It is not true that a person in present time, wide awake, such as you are now, is talking out of his engrams, or that every one of his phrases will be an engramic phrase. That process of

tasking a person with this unsettles him a great deal. The patient will finally get furious and try to explain, "All right. So I’ve got no words of my own. All I was trying to tell you is I’m tired. I am extremely fatigued. I have a great deal of lassitude," and he starts putting it up into high- class words in order to convince you that he is not talking out of an engram. He wants to quit because he is worn out, or he is really trying to communicate something. A good auditor does not snap a patient out. He lets him talk even though he knows he is talking out of an engram.
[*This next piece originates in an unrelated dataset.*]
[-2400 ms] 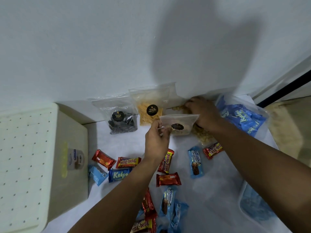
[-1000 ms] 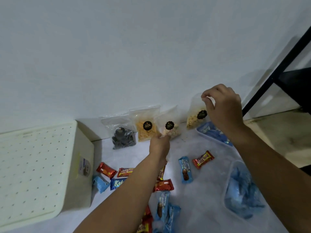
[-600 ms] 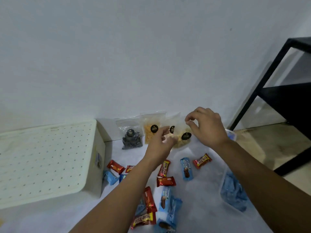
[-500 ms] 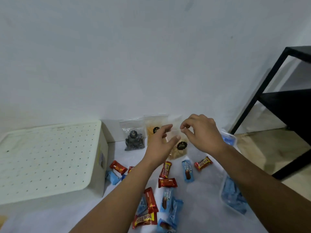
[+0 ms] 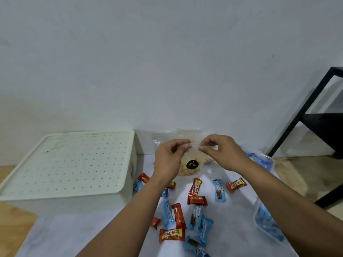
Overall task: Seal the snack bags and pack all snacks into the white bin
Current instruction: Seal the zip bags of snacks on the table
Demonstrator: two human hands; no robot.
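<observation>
White sheet by wall; sealing step under way.
Left hand (image 5: 168,160) and right hand (image 5: 221,153) pinch clear snack bag (image 5: 191,165) top, held above sheet. Next, likely: press along strip; white bin (image 5: 70,164) lidded.

Left hand (image 5: 168,160) and right hand (image 5: 221,153) pinch a clear snack bag's (image 5: 190,166) top edge above scattered candy bars (image 5: 194,187), beside a white bin (image 5: 70,164).

Bare forearms and hands (image 5: 194,154), no sleeves
</observation>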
The first thing in auditing is use your wits and discretion. Any time you find it necessary to violate anything but the Auditor’s Code, by all means do so.

An engram very often will be tapped and have a bouncer, and when you try to go back against a bouncer the person doesn’t bounce; but in about ten days that engram half reduced will have settled, and will then be more or less back in place. Anything approached in reverie if touched will settle eventually, and go back into a condition whereby it is unaberrative.

But if it was contacted in deep hypnosis or, through psychiatry, trying to reach a patient with narcosynthesis, anything hit in the case is going to go into restimulation, and when the narcosynthesis or deep hypnosis is over, something will be left in permanent restimulation.

If you don’t like someone, don’t try to give him a new engram, just throw him down below the level of awareness and restimulate what he already has, such as moments of unconsciousness. Those will stir up and stay stirred up. They do not settle. But using just plain Dianetic reverie, one merely tells the person to close his eyes, and go back down the track and find something. One can run a half hour, and even mess it up any way you want to and there would not be any future aberration out of it.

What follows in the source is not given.